## TASK ITEM
Retype the records in full, keeping each character as it is.

*** MATERIAL PROVIDED ***

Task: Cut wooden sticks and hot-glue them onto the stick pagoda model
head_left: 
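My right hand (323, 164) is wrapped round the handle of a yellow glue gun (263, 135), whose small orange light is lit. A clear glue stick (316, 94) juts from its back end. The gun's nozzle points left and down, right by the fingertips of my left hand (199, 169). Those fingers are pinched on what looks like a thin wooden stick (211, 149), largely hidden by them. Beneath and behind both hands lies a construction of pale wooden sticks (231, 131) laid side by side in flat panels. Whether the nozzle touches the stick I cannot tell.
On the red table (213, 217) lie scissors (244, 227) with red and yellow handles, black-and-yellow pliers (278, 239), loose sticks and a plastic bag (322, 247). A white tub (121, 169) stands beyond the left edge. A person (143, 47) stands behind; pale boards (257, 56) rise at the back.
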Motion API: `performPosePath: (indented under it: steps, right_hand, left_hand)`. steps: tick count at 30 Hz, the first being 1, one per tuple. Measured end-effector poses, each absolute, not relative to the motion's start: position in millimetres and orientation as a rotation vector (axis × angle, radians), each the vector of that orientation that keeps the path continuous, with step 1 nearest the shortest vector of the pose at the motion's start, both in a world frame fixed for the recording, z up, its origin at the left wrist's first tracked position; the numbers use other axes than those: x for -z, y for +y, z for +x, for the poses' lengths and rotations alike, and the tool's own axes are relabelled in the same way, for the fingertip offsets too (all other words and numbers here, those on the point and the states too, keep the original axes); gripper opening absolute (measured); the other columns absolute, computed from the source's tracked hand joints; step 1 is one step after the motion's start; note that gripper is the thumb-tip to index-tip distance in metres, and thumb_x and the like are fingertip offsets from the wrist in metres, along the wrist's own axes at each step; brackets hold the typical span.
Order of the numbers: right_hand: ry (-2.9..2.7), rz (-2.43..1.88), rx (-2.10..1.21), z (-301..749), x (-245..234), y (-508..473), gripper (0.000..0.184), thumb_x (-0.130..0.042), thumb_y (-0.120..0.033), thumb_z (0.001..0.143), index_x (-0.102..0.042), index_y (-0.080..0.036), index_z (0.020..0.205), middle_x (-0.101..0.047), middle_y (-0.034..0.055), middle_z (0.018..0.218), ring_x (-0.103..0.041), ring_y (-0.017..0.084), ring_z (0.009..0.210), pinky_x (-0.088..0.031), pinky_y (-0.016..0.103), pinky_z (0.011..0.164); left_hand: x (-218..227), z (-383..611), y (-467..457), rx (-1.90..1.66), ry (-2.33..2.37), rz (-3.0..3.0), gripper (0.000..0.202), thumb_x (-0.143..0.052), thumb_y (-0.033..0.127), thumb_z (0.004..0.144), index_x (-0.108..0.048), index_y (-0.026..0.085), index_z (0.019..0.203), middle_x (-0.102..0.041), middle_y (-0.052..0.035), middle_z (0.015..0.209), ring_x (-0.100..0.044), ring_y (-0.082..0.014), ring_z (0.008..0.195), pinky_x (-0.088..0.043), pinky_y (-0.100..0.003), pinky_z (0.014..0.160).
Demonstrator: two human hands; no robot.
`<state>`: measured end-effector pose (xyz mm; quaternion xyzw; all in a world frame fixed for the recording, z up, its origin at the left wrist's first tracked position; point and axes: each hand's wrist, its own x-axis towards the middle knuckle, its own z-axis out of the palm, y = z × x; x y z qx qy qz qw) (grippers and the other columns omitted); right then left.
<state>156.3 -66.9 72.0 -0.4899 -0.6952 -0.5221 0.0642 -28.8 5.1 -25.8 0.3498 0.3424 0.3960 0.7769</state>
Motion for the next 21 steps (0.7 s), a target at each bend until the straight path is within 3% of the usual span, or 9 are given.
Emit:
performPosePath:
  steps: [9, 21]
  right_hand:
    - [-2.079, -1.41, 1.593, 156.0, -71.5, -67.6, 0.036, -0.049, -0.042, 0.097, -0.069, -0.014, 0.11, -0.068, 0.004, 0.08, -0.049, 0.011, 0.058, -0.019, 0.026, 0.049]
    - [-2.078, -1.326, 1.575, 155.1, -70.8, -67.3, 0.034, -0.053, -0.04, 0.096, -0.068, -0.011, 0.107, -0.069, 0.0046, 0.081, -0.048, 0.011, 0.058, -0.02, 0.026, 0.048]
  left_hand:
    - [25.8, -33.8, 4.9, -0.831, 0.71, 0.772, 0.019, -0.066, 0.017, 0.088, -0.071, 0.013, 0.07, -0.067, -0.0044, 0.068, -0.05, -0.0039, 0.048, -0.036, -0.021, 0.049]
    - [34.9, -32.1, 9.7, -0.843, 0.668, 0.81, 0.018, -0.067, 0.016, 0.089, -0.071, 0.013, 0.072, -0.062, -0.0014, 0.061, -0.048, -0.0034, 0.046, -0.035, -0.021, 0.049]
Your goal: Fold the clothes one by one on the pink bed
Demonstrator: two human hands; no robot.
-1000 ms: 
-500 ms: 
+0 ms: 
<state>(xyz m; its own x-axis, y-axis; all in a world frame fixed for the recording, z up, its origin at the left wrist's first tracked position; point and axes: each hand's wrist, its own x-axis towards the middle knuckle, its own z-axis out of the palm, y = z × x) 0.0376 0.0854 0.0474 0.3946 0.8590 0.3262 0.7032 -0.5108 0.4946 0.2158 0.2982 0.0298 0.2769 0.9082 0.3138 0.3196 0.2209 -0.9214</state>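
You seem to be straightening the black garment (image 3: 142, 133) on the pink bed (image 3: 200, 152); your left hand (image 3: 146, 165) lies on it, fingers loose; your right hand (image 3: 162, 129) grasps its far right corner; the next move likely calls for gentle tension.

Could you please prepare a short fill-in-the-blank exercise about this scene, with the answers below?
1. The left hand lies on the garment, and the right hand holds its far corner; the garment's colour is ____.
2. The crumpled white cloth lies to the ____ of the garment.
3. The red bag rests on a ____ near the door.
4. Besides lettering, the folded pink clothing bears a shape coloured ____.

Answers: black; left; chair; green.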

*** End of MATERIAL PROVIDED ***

## SOLUTION FOR THIS EXERCISE
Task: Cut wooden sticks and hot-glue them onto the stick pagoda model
head_left: 
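My right hand (323, 164) is wrapped round the handle of a yellow glue gun (263, 135), whose small orange light is lit. A clear glue stick (316, 94) juts from its back end. The gun's nozzle points left and down, right by the fingertips of my left hand (199, 169). Those fingers are pinched on what looks like a thin wooden stick (211, 149), largely hidden by them. Beneath and behind both hands lies a construction of pale wooden sticks (231, 131) laid side by side in flat panels. Whether the nozzle touches the stick I cannot tell.
On the red table (213, 217) lie scissors (244, 227) with red and yellow handles, black-and-yellow pliers (278, 239), loose sticks and a plastic bag (322, 247). A white tub (121, 169) stands beyond the left edge. A person (143, 47) stands behind; pale boards (257, 56) rise at the back.
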Motion API: `performPosePath: (indented under it: steps, right_hand, left_hand)`. steps: tick count at 30 Hz, the first being 1, one per tuple. Measured end-effector poses, each absolute, not relative to the motion's start: position in millimetres and orientation as a rotation vector (axis × angle, radians), each the vector of that orientation that keeps the path continuous, with step 1 nearest the shortest vector of the pose at the motion's start, both in a world frame fixed for the recording, z up, its origin at the left wrist's first tracked position; the numbers use other axes than those: x for -z, y for +y, z for +x, for the poses' lengths and rotations alike, and the tool's own axes are relabelled in the same way, for the fingertip offsets too (all other words and numbers here, those on the point and the states too, keep the original axes); gripper opening absolute (measured); the other columns absolute, computed from the source's tracked hand joints; step 1 is one step after the motion's start; note that gripper is the thumb-tip to index-tip distance in metres, and thumb_x and the like are fingertip offsets from the wrist in metres, along the wrist's own axes at each step; brackets hold the typical span.
Order of the numbers: right_hand: ry (-2.9..2.7), rz (-2.43..1.88), rx (-2.10..1.21), z (-301..749), x (-245..234), y (-508..473), gripper (0.000..0.184), thumb_x (-0.130..0.042), thumb_y (-0.120..0.033), thumb_z (0.001..0.143), index_x (-0.102..0.042), index_y (-0.080..0.036), index_z (0.020..0.205), middle_x (-0.101..0.047), middle_y (-0.034..0.055), middle_z (0.018..0.218), ring_x (-0.103..0.041), ring_y (-0.017..0.084), ring_z (0.009..0.210), pinky_x (-0.088..0.031), pinky_y (-0.016..0.103), pinky_z (0.011..0.164); left_hand: x (-218..227), z (-383..611), y (-467..457), rx (-1.90..1.66), ry (-2.33..2.37), rz (-3.0..3.0), gripper (0.000..0.202), thumb_x (-0.143..0.052), thumb_y (-0.033..0.127), thumb_z (0.004..0.144), index_x (-0.108..0.048), index_y (-0.026..0.085), index_z (0.019..0.203), middle_x (-0.102..0.041), middle_y (-0.052..0.035), middle_z (0.015..0.209), ring_x (-0.100..0.044), ring_y (-0.082..0.014), ring_z (0.008..0.195), pinky_x (-0.088..0.043), pinky_y (-0.100..0.003), pinky_z (0.014..0.160).
Demonstrator: two human hands; no robot.
`<state>`: measured end-effector pose (xyz mm; quaternion xyzw; all in a world frame fixed for the recording, z up, its origin at the left wrist's first tracked position; point and axes: each hand's wrist, its own x-axis towards the middle knuckle, its own z-axis out of the palm, y = z × x; x y z qx qy qz qw) (grippers and the other columns omitted); right then left.
<state>156.3 -66.9 72.0 -0.4899 -0.6952 -0.5221 0.0642 -28.8 5.1 -25.8 0.3498 0.3424 0.3960 0.7769</state>
Motion for the next 21 steps (0.7 s), a target at each bend until the straight path is within 3% of the usual span, or 9 are given.
Emit:
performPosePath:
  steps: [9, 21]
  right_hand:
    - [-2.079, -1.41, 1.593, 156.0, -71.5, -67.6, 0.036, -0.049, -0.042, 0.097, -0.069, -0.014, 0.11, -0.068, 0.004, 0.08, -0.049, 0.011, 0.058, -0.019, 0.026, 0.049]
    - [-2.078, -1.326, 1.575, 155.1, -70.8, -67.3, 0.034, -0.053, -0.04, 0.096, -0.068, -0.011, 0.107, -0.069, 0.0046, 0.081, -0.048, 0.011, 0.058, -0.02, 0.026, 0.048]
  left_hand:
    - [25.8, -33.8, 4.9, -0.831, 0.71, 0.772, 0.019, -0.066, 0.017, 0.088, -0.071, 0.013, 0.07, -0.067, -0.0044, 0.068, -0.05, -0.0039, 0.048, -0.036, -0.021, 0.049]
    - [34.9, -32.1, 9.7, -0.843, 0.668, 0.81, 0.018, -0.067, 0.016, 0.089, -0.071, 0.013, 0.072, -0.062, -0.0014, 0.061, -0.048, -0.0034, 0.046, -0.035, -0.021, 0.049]
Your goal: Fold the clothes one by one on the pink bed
Demonstrator: two human hands; no robot.
-1000 ms: 
-500 ms: 
+0 ms: 
<state>(xyz m; its own x-axis, y-axis; all in a world frame fixed for the recording, z up, its origin at the left wrist's first tracked position; point and axes: each hand's wrist, its own x-axis towards the middle knuckle, its own z-axis out of the palm, y = z × x) 0.0376 0.0854 0.0474 0.3946 0.8590 0.3262 0.7032 -0.5108 0.4946 0.2158 0.2982 0.0298 0.2769 0.9082 0.3138 0.3196 0.2209 -0.9214</state>
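You seem to be straightening the black garment (image 3: 142, 133) on the pink bed (image 3: 200, 152); your left hand (image 3: 146, 165) lies on it, fingers loose; your right hand (image 3: 162, 129) grasps its far right corner; the next move likely calls for gentle tension.

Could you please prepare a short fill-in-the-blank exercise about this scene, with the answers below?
1. The left hand lies on the garment, and the right hand holds its far corner; the garment's colour is ____.
2. The crumpled white cloth lies to the ____ of the garment.
3. The red bag rests on a ____ near the door.
4. Besides lettering, the folded pink clothing bears a shape coloured ____.

Answers: black; left; chair; green.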

Output for the exercise is now complete.